An diesem Mittwoch meldet das Bundesamt für Gesundheit (BAG) 5.596 positive Testergebnisse in den vergangenen 24 Stunden. 19,8 Prozent aller Tests sind inzwischen positiv.

"Höllentempo" der Verbreitung

Die Zeitung Blick schreibt: "Das Coronavirus verbreitet sich in der Schweiz in einem Höllentempo."

Der Gesundheitsminister äußerte verwies aber mehrmals darauf, dass es darum gehe, einen Lockdown zu vermeiden: "Wenn sich die Situation nicht brutal verschlechtert, werden wir nächste Woche weitgehende Schließungen zu verhindern versuchen.(...) Wir wissen aber nicht, was weiter auf uns zukommt."

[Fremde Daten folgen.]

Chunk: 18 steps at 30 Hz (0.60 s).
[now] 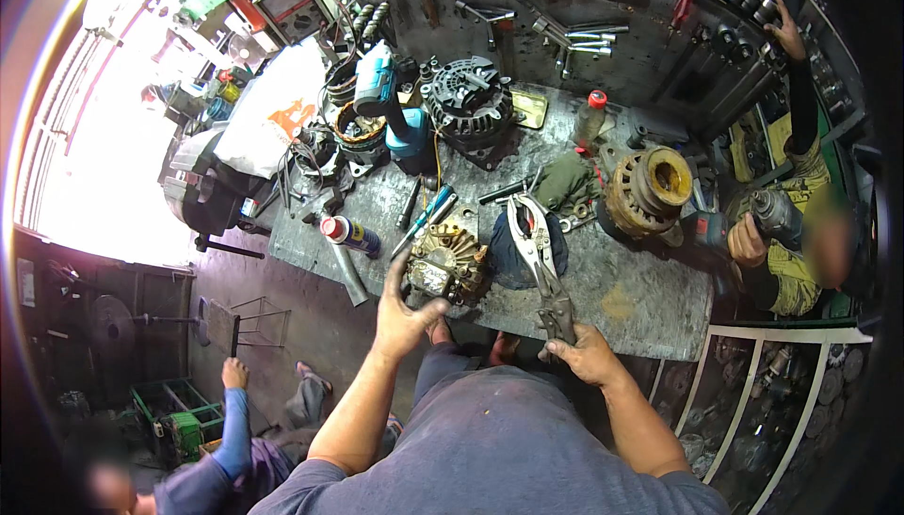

Macht die Einreisequarantäne noch Sinn?

Auf der Pressekonferenz kam auch das Thema der Reisewarnungen und der Einreisequarantäne zur Sprache. Berset gestand ein, dass die aktuelle Handhabung nicht sehr viel Sinn mache, denn es seien Länder mit einer Inzidenz von 90 auf der Risikoliste. "Und wir selber haben eine Inzidenz von über 300."

Im von der zweiten Welle der Coronavirus-Pandemie besonders betroffenen Wallis lag die 14-Tage-Inzidenz pro 100.000 Einwohner zuletzt sogar bei 898.

In Deutschland gilt eine Gegend ab 50 Neuinfektionen pro 100.000 Einwohner in einer Woche als Risikogebiet, in der Schweiz ab 60.

In der kommenden Woche wollte die Schweizer Regierung über eventuelle neue Maßnahmen und eine Veränderung der Einreisequarantäne entscheiden. Zunächst gelte es das Wochenende und die Wirkung der verschärften Maskenpflicht und der Kontaktbeschränkungen abzuwarten.